Below are entries; copy exactly the lines from the one with "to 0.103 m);" through the one with "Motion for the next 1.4", both included, and leave out the rest.

*** Extracted records Section Begins ***

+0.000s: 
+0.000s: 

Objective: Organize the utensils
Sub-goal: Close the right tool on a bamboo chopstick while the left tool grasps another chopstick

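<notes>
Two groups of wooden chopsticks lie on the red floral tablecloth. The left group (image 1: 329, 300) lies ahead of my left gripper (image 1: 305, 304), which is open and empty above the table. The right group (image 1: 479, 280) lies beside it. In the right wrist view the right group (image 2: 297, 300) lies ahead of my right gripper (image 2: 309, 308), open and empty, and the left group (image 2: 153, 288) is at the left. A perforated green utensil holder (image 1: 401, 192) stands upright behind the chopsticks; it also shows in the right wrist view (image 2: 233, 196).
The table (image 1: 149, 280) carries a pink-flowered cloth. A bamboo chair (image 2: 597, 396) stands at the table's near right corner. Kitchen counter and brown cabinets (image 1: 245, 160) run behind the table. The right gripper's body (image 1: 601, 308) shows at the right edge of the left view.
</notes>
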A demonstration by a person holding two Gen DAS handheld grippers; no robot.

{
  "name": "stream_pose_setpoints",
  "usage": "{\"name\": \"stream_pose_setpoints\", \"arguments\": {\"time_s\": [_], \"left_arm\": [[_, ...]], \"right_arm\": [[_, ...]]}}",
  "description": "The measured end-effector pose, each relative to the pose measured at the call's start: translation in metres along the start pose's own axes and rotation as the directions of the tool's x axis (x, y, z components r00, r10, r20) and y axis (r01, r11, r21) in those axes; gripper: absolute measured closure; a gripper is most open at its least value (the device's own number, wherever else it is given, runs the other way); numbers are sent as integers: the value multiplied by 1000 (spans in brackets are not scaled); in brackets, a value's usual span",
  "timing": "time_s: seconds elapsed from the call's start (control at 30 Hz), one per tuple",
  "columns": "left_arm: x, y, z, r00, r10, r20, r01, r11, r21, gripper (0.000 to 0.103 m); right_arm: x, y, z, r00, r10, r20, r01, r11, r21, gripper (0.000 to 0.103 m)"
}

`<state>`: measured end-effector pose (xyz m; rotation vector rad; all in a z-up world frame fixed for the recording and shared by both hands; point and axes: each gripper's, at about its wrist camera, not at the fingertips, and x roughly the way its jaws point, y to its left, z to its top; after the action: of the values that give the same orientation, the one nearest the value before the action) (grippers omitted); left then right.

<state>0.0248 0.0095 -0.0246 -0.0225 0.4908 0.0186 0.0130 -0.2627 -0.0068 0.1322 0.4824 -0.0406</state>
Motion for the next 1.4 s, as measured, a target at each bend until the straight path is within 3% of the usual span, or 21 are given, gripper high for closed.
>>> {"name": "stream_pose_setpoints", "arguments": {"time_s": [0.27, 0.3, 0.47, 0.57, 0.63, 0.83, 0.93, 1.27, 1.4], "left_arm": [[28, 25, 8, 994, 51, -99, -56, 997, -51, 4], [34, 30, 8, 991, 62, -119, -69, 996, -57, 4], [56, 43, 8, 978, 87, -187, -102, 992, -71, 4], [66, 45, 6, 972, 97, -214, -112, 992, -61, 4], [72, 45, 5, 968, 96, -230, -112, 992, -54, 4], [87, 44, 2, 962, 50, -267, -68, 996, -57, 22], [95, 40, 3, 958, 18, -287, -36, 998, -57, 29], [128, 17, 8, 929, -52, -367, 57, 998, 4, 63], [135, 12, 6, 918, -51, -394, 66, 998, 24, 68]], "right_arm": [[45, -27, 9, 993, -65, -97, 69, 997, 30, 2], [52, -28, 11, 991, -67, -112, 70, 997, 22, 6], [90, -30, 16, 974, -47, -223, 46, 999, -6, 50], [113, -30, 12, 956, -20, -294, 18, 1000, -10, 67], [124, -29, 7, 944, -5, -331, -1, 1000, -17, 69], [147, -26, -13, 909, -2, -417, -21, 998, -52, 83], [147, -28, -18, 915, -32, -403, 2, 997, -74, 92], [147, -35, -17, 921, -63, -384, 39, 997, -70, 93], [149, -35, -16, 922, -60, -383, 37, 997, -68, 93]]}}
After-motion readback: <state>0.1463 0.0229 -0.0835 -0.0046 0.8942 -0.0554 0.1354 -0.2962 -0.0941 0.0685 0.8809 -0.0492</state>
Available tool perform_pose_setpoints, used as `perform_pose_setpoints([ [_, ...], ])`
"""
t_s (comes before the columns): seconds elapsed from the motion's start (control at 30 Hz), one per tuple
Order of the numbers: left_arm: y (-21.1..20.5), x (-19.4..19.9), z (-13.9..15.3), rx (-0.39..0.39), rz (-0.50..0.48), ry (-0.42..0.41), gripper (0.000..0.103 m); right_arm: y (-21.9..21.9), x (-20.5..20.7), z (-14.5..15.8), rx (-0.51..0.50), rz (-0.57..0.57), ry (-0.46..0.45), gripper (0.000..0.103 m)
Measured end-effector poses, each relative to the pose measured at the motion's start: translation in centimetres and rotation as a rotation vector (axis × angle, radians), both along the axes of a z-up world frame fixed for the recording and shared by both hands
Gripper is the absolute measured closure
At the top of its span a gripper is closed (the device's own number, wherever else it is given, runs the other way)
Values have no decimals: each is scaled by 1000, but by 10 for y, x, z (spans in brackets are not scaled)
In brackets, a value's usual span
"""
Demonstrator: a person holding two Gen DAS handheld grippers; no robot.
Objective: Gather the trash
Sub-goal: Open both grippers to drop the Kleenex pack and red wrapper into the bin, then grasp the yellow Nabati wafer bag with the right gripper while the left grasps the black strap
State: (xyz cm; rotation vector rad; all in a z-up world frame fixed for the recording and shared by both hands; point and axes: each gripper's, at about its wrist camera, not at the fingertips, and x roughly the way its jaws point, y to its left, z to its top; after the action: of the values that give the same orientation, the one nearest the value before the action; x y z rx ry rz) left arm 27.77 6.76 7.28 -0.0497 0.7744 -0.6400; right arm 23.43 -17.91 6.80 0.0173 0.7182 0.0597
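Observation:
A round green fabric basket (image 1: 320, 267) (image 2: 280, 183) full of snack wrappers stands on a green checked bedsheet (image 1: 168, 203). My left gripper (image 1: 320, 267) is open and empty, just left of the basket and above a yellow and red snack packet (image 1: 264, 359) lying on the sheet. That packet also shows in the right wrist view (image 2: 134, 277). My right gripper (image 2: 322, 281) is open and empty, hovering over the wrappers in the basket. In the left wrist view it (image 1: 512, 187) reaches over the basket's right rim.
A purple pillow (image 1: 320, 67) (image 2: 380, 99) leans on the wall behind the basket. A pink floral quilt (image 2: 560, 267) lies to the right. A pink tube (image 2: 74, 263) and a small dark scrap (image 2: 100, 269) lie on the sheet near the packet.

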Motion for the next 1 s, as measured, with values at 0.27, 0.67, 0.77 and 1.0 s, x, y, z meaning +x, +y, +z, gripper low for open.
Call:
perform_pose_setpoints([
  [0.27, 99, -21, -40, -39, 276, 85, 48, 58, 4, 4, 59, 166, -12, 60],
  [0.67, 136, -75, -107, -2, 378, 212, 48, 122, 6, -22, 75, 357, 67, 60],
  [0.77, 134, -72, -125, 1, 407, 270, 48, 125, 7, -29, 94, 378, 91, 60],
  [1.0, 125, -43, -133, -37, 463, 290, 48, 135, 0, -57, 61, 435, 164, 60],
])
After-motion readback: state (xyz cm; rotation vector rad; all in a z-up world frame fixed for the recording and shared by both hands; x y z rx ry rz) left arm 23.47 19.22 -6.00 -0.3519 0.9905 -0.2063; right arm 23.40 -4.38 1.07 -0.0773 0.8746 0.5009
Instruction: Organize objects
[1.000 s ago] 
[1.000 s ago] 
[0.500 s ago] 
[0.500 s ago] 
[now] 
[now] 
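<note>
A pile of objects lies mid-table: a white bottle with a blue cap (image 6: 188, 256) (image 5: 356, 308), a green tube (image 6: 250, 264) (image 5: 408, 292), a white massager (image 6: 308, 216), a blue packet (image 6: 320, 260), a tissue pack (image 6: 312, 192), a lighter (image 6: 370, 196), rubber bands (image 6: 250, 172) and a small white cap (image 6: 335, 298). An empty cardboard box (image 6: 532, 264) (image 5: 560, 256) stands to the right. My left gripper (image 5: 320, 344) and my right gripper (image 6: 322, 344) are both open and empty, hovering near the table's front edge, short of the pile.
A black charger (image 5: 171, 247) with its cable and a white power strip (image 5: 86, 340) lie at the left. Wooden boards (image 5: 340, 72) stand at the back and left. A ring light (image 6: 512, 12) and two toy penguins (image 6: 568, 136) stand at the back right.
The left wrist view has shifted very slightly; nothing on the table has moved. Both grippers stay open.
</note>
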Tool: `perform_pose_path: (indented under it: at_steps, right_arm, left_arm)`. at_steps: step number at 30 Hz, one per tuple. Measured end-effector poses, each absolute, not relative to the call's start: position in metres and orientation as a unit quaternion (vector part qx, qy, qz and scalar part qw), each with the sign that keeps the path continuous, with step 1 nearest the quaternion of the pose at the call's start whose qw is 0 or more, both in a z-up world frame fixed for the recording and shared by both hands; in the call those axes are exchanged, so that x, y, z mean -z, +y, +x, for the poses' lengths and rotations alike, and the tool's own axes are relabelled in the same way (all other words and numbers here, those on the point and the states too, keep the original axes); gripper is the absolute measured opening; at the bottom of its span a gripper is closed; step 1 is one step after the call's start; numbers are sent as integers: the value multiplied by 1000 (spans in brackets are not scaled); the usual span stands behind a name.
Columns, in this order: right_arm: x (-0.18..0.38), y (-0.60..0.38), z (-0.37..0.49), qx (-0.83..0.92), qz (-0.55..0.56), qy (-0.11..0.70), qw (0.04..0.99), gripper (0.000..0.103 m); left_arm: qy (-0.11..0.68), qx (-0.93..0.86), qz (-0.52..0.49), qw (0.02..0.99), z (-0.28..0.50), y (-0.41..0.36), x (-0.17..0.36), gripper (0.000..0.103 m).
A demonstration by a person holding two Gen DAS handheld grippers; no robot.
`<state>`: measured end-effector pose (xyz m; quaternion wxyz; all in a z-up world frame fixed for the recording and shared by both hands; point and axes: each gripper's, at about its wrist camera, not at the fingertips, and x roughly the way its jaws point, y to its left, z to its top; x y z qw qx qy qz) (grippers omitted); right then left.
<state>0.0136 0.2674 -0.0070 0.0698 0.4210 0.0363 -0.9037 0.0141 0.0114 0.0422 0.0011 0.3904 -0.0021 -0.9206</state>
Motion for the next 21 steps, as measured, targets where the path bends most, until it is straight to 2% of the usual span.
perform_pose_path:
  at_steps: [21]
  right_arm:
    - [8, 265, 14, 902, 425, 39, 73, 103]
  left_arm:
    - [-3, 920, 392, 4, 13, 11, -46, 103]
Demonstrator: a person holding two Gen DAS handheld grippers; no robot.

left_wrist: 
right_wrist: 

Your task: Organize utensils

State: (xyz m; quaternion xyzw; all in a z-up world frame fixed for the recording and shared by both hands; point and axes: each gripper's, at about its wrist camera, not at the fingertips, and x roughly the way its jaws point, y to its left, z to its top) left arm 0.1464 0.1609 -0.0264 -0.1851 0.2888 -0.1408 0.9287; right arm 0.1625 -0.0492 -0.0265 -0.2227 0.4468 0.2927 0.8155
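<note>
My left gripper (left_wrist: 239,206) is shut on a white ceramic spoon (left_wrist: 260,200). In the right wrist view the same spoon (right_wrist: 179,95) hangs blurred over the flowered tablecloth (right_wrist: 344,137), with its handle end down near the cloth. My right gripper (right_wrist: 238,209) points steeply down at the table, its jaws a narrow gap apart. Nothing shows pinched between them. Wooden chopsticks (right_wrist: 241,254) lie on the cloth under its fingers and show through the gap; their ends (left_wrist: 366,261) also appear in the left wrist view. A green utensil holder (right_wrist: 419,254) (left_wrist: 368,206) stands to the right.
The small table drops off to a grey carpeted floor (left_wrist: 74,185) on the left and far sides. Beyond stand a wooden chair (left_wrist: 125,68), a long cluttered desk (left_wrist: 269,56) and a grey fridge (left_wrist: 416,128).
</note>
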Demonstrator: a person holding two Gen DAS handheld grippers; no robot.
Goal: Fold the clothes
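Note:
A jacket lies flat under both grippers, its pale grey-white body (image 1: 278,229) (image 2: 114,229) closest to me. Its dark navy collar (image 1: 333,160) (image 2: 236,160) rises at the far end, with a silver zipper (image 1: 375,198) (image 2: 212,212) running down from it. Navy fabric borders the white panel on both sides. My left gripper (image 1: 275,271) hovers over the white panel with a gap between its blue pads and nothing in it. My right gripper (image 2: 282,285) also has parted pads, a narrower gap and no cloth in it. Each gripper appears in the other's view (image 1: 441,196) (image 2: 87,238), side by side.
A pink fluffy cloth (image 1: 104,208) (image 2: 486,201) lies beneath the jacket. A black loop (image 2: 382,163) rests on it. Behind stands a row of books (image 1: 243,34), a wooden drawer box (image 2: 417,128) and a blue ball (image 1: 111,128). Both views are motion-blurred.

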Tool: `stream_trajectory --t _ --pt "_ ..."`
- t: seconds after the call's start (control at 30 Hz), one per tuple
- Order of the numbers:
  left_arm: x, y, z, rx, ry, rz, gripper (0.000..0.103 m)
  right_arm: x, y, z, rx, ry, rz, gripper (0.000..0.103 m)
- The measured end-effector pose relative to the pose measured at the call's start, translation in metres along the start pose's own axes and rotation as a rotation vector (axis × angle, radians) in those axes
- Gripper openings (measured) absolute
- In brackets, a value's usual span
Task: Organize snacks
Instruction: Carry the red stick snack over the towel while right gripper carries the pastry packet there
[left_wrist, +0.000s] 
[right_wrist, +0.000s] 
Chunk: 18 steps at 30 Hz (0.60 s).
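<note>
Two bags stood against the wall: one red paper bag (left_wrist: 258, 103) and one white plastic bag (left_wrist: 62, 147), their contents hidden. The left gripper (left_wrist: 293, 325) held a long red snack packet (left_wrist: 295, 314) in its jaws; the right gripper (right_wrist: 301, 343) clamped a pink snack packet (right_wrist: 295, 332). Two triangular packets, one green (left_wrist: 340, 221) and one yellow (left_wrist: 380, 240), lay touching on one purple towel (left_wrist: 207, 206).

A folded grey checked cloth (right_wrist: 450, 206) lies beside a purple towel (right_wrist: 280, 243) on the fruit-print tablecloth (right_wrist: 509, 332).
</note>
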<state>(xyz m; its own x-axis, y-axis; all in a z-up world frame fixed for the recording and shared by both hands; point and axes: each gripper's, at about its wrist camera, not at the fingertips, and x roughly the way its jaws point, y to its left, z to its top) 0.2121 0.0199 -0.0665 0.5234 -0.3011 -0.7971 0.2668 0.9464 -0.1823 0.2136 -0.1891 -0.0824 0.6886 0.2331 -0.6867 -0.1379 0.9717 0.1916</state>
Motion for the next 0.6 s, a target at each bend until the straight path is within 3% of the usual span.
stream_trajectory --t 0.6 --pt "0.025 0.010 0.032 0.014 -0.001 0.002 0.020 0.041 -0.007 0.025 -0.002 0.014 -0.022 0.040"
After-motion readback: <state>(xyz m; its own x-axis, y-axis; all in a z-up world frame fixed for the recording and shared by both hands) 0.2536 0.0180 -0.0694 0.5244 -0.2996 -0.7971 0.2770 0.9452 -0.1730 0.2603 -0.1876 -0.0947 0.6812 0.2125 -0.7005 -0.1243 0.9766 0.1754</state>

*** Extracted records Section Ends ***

Result for this exercise:
  "columns": "left_arm: x, y, z, r00, r10, r20, r01, r11, r21, gripper (0.000 to 0.103 m); right_arm: x, y, z, r00, r10, r20, r01, r11, r21, gripper (0.000 to 0.103 m)"
}

`<state>`: measured end-effector pose (xyz m; rotation vector rad; all in a z-up world frame fixed for the recording and shared by both hands; point and axes: each gripper's, at about its wrist camera, not at the fingertips, and x roughly the way its jaws point, y to its left, z to its top; after the action: of the values that give the same orientation, the one nearest the value before the action) (grippers omitted); left then right.

<state>0.0248 0.0095 -0.0246 -0.0225 0.4908 0.0186 0.0130 -0.2627 -0.0068 0.1322 0.4824 -0.0406</state>
Motion for the next 1.4 s, as measured, a target at each bend until the straight path is within 3% of the usual span, or 21 are given, gripper high for closed.

That was the complete answer.